THE PROBLEM —
Nothing outside the range is wanted. Repeat exactly the lines below from the one with "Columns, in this" through the one with "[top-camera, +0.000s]".

Top of RAW DATA

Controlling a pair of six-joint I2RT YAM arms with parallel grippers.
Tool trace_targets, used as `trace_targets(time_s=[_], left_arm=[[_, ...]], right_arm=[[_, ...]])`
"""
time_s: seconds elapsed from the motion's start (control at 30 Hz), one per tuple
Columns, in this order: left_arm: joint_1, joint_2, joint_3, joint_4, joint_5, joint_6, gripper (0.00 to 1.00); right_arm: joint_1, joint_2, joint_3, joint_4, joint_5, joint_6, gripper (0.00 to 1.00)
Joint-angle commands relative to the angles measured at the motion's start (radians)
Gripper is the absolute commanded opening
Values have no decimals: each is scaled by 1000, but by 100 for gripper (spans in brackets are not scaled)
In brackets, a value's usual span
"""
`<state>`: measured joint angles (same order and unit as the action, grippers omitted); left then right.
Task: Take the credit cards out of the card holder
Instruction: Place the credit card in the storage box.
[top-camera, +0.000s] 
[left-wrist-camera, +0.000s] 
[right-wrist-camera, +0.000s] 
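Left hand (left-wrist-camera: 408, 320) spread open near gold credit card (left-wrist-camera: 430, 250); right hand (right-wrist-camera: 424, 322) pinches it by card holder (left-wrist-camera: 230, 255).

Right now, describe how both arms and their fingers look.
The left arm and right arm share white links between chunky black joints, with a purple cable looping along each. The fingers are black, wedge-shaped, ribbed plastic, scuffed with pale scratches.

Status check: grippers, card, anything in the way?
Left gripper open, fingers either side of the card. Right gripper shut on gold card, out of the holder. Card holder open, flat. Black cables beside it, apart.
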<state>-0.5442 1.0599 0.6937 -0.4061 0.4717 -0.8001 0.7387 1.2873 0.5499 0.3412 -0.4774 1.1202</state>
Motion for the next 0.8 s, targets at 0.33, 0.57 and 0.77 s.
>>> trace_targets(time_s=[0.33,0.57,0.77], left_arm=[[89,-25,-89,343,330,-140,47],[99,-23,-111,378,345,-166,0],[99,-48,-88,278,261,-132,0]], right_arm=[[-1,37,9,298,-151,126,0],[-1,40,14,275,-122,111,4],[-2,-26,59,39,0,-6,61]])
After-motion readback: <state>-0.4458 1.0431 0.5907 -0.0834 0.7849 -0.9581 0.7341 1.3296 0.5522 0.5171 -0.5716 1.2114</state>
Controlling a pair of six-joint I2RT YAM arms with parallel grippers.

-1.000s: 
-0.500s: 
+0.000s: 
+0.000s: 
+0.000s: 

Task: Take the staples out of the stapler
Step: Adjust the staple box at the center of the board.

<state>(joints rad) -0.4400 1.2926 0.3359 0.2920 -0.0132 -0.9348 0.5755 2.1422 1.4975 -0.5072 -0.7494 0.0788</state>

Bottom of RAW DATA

TASK RESULT —
Columns, in this order: left_arm: joint_1, joint_2, joint_3, joint_4, joint_5, joint_6, gripper (0.00 to 1.00); right_arm: joint_1, joint_2, joint_3, joint_4, joint_5, joint_6, gripper (0.00 to 1.00)
Joint-angle commands relative to the angles measured at the motion's start (radians)
Gripper is the absolute commanded opening
Values have no decimals: each is scaled by 1000, but by 100 for gripper (spans in brackets are not scaled)
In brackets, a value's usual span
"""
`<state>`: measured joint angles (same order and unit as the action, grippers omitted); left then right.
Task: Take the credit cards out of the card holder
Instruction: Place the credit card in the storage box.
[top-camera, +0.000s] 

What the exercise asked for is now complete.